Почувствовав вдруг, что не в силах выразить почерпнутое в грядущем знании, Пол сумел только произнести:
— Да не считаю я тебя плохой.
Она увидела, что он расстроен, и сказала:
— Вот еще что, сын.
— Да?
— Я люблю твою Чени. И принимаю ее.
«Это было, — сказал себе Пол. — Это было наяву, не в тусклом видении, колеблемом рукою времени».
Это приободрило его, позволило вновь ухватиться за мир. Кусочки реальности, вдруг пронзив сон, выступили в его восприятии. И он понял, где находится, — в иереге, лагере среди пустыни. Чени разбила палатку на песке, чтобы было помягче. А значит, Чени рядом, Чени — его душа, Чени — его сихайя, прохладный сладкий ручей в пустыне. Чени, вернувшаяся из пальмовых рощ юга.
Он вспомнил, как перед сном она напевала:
А потом она пела песню, что поют любовники, ступая по дюнам, и ритм ее был словно осыпающийся под ногами песок.
В палатке неподалеку кто-то затренькал на бализете. И он подумал тогда о Гарни Холлеке. Звуки инструмента напомнили о Гарни Холлеке, лицо которого он увидел среди контрабандистов… Тот не заметил его, не должен был и заподозрить, чтобы даже случайно не навести Харконненов на сына убитого ими герцога.
Но манера игравшего, постановка пальцев, заставили музыканта появиться перед внутренним взором Пола. Это был Хатт Прыгун, капитан фидайкинов, предводитель смертников, охранявших Муад'Диба.
«Мы в пустыне, — вспомнил Пол. — Мы в самой середине эрга, куда не залетают патрули Харконненов. И я должен пройти по песку, вызвать делателя, первым взобраться на него и доказать, что я настоящий фримен».
Он ощупал пояс — пистолет-маула, крис. Его окружало молчание. Обычная рассветная тишина, когда ночные птицы уже умолкли, а дневные создания еще не обнаружили себя перед лицом всемогущего врага — солнца.
— Ты должен ехать верхом в свете дня, чтобы Шай-Хулуд видел, что ты не боишься, — сказал Стилгар, — поэтому перевернем наши обычаи и выспимся этой ночью.
Пол спокойно сел в полумраке конденспалатки, почувствовав, как болтается вокруг тела свободный конденскостюм. Он двигался очень тихо, но Чени услыхала его.
Она отозвалась из темноты, — тень, затерявшаяся в другой тени:
— Любимый, еще только светает.
— Сихайя, — ответил он смеющимся голосом.
— Ты зовешь меня твоим ручейком, — сказала она, — но учти, сегодня я — твое стрекало.
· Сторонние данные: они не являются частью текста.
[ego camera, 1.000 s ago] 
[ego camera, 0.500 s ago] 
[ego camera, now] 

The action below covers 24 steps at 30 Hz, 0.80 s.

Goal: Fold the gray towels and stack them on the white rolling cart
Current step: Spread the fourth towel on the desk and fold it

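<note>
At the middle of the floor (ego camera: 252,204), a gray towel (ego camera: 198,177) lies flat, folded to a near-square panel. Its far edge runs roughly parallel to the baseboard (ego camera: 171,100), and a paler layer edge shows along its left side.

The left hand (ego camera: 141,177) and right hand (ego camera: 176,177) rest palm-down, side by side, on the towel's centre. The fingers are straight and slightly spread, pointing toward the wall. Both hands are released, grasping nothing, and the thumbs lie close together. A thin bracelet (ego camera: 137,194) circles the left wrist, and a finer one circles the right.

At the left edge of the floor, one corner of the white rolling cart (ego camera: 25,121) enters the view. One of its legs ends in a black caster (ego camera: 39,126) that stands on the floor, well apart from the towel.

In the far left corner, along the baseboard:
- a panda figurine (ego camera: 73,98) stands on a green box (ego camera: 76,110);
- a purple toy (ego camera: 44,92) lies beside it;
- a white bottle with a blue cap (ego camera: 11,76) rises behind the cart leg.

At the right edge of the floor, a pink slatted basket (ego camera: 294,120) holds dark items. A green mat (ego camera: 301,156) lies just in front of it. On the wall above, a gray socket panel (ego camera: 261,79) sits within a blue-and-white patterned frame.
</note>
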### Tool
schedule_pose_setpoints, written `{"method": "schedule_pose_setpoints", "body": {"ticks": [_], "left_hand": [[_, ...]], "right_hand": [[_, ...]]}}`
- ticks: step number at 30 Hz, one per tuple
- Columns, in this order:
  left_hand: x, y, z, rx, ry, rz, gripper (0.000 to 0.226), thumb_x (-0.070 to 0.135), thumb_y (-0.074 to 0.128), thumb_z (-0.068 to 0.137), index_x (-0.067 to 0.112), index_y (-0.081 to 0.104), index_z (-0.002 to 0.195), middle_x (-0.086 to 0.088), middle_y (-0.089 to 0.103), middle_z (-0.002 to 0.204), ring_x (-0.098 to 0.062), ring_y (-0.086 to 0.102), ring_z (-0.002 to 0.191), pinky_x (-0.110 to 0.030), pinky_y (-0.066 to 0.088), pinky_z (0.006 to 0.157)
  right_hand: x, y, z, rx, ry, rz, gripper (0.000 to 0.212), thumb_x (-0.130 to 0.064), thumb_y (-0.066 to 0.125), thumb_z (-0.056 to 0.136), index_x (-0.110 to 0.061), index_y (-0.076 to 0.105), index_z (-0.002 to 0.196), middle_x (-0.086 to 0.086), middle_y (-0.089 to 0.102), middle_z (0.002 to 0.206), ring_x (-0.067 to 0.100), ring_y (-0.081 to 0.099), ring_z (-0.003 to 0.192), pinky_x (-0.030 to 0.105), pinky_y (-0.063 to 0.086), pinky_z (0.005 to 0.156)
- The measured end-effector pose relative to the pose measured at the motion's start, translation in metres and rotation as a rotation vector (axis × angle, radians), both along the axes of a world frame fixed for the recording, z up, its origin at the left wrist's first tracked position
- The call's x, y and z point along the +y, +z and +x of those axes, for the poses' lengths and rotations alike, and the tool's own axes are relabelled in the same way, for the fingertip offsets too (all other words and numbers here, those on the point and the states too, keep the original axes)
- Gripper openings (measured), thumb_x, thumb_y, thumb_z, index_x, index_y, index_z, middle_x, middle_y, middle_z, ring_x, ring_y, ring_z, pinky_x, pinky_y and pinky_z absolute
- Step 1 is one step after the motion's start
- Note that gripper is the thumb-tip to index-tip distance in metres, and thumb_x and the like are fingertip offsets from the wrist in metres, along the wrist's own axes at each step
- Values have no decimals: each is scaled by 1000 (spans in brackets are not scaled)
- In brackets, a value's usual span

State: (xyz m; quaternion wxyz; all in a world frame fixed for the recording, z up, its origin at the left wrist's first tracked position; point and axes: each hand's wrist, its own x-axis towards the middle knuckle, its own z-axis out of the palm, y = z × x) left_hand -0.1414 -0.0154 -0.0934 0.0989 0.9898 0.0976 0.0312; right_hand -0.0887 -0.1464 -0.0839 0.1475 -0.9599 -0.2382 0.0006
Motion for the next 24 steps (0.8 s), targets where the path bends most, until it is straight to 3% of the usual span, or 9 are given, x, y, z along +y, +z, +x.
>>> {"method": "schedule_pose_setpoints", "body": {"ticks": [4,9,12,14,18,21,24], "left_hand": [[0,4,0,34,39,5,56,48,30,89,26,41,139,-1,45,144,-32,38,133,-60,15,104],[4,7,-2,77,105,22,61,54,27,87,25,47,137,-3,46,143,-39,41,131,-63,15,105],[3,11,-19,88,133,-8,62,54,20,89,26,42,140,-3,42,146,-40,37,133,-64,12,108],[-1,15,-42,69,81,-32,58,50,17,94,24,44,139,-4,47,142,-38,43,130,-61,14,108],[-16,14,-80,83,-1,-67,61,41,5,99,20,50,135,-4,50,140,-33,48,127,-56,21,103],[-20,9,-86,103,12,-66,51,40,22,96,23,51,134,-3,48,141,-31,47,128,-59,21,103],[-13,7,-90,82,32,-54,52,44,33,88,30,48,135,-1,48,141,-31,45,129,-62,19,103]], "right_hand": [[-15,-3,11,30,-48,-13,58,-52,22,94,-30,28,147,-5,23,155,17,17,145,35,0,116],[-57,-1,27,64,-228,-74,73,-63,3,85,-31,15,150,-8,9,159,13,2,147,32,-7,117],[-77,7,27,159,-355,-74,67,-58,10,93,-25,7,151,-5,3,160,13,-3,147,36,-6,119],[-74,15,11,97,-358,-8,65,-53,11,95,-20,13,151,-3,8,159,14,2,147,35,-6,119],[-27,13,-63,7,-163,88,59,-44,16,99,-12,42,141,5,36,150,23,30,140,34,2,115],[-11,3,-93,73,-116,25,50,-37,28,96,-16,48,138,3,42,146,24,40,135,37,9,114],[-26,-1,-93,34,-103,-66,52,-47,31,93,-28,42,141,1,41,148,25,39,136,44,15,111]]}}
Я — сайидина, и должна проследить, чтобы все обычаи были выполнены.
Он начал подтягивать конденскостюм.
— Однажды ты привела мне изречение из «Китаб-аль-Илбар», — произнес он, — ты сказала: «Женщина— твое поле, иди же и возделывай его».
— Я родила тебе твоего первенца, — согласилась она.
В сером полумраке он видел, как движения ее повторяют его собственные, — она тоже готовилась выйти в пустыню.
— И ты получишь все остальное, как только сможешь, — добавила она.
Услыхав в ее словах голос любви, он слегка поддразнил ее:
— Сайидина наблюдающая не должна предостерегать или предупреждать испытуемого.
Она скользнула к нему вплотную и провела по щеке ладонью:
— Сегодня я и наблюдатель и женщина.
— Тебе следовало бы передать другой эту обязанность.
— Ждать известий тяжелее, — сказала она, — лучше уж я буду рядом.
Он поцеловал ее ладонь, потом прикрыл лицо, повернулся и открыл уплотнения входа. В воздухе снаружи угадывалась та зябкая сырость, которая позволяла надеяться на росу утром. Ветер нес и запах предспециевой массы, которую обнаружили на северо-востоке, значит, и делатель был неподалеку.
Пол выполз через сфинктерный клапан, встал на песке и потянулся, чтобы разогнать сон. На востоке отсвечивала перламутром зеленая полоска зари. Палатки его отряда крошечными дюнами окружали их. Слева кто-то шевельнулся, — охрана, — он понял, что его заметили.
Они знали, что ожидает его сегодня. Подобная опасность была привычна фрименам. И теперь ему давали побыть одному, чтобы внутренне подготовиться.
«Это следует сделать сегодня», — сказал он себе.
Он подумал о вооруженной мощи, которой теперь мог заступить путь погрому. Старики посылали к нему сыновей поучиться небывалому боевому искусству… Старики прислушивались к нему на советах, выполняли его планы… Мужчины, которых он посылал с поручениями, возвращались к нему с высочайшей похвалой у фрименов: «Твой план сработал, о Муад'Диб».